If I could reach out and hug you I would. Why oh Why does our past control our futures so much??? I struggle with many of these things myself - insecurities of unworthiness. Thanks for posting this and HUGE internet hugs you beautiful lady you!

Maria said...

I haven't read the article yet but I will but I want you to know you inspired me. I feel the same way when I look in mirror. I wasn't abused from family nut was abused from guys I dated until I meet my wonderful husband. I'm not sure if I can stop thinking i will never be skinny and i'm ugly. It's so hard to. I don't have friends because they don't want to be around me. So I stay away because they always end up hurting me so you are very lucky to find great friends. Thank you for sharing your story it made me cry, feel good at the same time because I can feel your hurt and your cry to love your self the way you are. Love the hair color

JoAnn P said...

I've always liked your pink hair. I wish I could go pink but it does not look good with my skin tone.

Jen said...

I love you Cristal...you are such an inspiration! I have struggled with body image issues my whole life and always hate having my picture taken because I feel too ugly and fat. Thanks for the push to have more pictures of myself. You rock girlie!

Dana Lea said...

You look wonderful and I love your pink hair! I am also overweight and my own sons gripe about their not being any pictures of mom with them around the house. Unfortunately, we can be our worst enemy, even thought you had a lot in the past. The sin is on them. Enjoy your wonderful family while they are still young. This time will fly by before your know it!

Ziggyeor said...

You look gorgeous in all of your pictures.

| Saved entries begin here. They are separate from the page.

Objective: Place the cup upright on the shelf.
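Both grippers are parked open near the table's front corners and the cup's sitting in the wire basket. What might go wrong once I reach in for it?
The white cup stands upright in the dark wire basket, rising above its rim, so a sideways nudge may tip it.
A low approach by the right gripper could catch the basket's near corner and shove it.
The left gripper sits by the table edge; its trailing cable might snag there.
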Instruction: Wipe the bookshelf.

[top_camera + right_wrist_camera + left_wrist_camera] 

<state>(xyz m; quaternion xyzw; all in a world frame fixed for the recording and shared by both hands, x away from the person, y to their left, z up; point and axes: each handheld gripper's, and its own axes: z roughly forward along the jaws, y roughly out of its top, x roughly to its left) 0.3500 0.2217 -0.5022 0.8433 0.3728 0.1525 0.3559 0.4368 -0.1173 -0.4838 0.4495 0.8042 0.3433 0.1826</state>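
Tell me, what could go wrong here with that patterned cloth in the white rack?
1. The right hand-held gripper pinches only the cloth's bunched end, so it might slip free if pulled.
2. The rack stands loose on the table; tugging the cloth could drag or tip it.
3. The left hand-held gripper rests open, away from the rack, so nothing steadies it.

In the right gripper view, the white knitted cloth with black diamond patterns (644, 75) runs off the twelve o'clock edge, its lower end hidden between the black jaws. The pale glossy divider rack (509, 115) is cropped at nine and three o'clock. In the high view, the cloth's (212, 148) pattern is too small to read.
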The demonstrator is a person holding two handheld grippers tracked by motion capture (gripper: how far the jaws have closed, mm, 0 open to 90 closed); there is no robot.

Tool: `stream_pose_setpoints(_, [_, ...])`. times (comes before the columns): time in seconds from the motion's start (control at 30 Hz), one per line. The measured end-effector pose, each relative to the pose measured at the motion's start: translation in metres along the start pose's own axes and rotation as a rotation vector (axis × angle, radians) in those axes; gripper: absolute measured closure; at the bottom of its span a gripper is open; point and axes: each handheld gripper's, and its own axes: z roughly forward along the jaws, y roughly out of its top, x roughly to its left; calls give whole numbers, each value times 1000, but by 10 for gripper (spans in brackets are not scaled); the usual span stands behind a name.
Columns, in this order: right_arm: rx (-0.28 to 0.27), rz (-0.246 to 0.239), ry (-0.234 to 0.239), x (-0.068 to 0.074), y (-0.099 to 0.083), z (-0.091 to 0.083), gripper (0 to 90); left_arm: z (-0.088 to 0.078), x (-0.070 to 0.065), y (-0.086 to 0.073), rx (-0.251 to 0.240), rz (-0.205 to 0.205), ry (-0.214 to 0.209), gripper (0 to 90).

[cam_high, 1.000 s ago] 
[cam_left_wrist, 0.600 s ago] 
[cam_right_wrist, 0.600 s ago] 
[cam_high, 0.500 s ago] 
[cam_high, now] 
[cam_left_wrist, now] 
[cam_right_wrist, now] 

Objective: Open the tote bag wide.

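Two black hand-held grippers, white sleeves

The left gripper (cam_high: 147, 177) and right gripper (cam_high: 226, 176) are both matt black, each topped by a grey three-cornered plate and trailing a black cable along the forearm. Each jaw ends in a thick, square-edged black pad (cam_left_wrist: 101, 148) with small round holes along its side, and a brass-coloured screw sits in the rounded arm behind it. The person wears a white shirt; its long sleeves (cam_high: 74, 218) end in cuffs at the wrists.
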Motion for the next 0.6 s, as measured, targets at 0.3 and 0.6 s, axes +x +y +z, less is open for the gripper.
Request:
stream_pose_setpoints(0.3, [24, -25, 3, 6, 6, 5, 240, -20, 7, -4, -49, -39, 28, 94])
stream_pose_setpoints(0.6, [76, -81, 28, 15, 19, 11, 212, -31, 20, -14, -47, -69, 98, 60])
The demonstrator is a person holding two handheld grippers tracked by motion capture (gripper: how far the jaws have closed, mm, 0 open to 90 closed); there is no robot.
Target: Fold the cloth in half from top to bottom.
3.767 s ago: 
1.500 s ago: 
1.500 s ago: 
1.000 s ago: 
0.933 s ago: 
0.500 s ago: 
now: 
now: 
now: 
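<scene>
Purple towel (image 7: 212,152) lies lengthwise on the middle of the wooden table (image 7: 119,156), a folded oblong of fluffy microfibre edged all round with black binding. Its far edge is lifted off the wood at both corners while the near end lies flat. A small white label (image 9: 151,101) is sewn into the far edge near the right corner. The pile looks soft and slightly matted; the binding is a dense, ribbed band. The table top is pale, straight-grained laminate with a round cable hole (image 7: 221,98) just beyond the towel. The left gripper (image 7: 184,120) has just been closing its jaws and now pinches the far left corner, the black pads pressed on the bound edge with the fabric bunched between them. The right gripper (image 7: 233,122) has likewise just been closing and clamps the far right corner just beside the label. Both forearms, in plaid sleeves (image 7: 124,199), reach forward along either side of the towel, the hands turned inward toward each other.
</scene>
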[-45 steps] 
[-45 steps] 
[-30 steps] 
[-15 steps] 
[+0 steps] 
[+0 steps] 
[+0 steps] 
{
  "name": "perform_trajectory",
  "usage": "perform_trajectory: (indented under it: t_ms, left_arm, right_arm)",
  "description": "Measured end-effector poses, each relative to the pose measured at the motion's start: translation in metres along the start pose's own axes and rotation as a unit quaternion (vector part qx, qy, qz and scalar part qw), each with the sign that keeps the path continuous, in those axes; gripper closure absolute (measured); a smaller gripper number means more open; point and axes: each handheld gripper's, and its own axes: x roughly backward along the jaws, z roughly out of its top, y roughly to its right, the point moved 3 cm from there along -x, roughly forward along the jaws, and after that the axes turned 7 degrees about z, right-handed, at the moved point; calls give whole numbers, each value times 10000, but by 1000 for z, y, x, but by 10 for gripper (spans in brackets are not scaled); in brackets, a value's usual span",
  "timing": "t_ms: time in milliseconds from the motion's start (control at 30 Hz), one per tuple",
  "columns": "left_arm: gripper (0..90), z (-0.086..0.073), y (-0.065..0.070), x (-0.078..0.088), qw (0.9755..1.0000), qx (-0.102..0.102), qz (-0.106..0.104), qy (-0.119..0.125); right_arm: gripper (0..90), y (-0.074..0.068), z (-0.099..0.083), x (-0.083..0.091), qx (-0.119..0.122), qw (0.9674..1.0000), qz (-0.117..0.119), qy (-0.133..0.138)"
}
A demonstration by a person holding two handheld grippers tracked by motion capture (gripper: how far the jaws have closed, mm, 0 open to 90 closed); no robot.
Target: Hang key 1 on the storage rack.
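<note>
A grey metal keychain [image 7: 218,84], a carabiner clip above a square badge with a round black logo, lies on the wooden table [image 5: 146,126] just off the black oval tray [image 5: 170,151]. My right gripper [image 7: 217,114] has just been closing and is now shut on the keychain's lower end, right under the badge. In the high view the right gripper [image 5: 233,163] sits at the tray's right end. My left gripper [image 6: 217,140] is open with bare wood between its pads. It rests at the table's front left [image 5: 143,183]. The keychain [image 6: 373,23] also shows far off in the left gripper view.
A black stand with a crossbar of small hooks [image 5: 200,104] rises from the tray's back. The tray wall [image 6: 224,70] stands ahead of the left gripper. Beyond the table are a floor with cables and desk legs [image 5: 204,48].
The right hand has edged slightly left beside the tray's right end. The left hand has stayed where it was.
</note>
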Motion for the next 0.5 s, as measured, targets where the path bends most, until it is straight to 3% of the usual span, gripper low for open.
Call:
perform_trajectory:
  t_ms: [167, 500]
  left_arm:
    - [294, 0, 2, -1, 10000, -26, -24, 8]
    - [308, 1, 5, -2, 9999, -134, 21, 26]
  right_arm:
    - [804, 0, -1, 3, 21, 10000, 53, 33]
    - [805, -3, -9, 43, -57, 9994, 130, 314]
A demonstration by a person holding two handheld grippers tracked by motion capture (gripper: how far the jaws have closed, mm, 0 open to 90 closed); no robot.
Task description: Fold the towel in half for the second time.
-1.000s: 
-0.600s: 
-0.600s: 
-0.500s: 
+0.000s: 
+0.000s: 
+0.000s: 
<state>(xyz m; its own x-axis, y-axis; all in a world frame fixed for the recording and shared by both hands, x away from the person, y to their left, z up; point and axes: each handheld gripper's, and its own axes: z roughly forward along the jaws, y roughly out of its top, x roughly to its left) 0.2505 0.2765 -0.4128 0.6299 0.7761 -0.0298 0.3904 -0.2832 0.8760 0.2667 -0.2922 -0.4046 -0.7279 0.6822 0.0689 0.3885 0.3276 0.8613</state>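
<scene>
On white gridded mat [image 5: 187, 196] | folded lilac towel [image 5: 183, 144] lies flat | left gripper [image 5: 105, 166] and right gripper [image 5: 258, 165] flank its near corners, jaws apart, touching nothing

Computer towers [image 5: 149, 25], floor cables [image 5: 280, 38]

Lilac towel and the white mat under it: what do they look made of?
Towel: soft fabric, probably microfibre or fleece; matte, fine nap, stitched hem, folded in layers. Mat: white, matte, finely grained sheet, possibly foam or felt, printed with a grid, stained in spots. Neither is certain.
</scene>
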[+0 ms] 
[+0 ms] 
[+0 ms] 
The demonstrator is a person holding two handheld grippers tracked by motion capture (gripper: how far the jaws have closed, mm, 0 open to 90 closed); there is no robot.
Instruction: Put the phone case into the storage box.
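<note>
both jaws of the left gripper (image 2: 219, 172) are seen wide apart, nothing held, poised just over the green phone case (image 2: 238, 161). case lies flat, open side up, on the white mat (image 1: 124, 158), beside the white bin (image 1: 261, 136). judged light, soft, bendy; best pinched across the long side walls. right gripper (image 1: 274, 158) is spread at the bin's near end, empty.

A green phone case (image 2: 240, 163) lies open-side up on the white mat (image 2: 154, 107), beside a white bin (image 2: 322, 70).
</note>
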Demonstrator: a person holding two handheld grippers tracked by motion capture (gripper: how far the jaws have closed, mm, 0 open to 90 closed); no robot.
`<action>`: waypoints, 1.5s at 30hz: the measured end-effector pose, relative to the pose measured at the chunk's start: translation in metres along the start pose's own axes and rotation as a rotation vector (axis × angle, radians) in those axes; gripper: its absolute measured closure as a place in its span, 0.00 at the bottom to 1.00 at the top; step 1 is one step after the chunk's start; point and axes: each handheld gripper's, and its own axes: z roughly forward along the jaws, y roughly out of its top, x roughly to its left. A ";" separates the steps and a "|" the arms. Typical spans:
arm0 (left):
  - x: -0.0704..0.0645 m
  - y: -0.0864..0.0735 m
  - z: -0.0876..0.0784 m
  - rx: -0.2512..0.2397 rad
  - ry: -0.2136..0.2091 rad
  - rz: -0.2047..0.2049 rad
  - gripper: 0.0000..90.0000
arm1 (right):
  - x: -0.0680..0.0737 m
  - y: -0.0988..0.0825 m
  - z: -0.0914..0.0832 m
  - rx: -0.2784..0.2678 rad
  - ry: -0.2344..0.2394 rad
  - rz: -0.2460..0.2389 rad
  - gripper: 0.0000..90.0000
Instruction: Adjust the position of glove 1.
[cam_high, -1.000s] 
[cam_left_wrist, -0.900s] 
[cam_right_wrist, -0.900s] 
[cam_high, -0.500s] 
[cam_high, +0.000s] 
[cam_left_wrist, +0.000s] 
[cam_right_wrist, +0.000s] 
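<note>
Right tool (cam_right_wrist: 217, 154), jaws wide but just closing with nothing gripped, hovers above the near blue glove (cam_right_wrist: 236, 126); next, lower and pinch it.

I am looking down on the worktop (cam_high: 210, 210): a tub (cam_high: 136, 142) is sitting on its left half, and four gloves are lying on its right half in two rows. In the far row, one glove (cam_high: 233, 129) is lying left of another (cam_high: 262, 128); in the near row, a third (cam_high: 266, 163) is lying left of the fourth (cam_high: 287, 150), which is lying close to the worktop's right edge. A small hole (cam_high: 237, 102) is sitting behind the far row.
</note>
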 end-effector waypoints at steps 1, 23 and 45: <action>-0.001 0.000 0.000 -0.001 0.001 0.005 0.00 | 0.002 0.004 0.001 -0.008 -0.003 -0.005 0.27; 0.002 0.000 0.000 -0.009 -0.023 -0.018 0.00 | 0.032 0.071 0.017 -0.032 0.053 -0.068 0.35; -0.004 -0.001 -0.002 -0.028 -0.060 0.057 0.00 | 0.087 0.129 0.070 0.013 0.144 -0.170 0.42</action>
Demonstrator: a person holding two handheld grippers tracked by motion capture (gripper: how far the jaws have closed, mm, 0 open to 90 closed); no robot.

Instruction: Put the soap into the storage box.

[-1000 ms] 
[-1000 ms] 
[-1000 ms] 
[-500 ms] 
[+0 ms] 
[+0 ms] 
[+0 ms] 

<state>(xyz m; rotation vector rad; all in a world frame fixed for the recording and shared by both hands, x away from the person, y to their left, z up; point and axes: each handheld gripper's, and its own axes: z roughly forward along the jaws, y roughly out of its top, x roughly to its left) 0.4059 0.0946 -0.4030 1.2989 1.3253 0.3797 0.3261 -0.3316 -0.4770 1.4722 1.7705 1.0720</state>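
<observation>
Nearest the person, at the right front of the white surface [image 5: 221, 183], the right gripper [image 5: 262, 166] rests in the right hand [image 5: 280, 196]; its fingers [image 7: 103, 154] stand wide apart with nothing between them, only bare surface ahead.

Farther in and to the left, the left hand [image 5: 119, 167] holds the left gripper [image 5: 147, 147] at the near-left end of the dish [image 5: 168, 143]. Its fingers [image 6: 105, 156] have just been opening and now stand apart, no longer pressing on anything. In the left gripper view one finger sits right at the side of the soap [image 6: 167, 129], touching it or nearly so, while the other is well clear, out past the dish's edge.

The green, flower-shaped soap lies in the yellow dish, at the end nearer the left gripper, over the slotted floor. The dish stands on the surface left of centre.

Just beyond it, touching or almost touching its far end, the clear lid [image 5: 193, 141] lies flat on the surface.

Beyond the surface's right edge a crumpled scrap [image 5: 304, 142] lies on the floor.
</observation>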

Though I can see a few where you tried to hide behind other people, sneaky things people do. It reminds me of a Christmas picture with a pillow that my Aunt held up when she realized we were about to get a picture with her in it! Never hide yourself, you are beautiful and we want to remember you :)
And thank you too for reminding me that I look good in a bikini and getting me out of that yellow tankini that I had :D

Tina Connolly said...

I would love to be brave enough to dye my hair pink! Love your new outlook on life!

Unknown said...

That's a very good point Jen- so sorry for your loss, what a sadness. I think back to how few photos I have with my children too.

Unknown said...

Thanks Dorothy you are just precious!

Unknown said...

Thanks Maria you are just too sweet!

Unknown said...

Thank you everyone for the amazing supportive comments. I hear so much hate on who I am daily, it's nice to see past the hate and feel the love.
It's taxing to have people degrade you and tell you, what a horrible fat bitch you are so much, I have to remember to look past the haters and see the goodness!! :)

Michelle said...

Thank YOU for sharing Pinky...I too struggle with these same issues.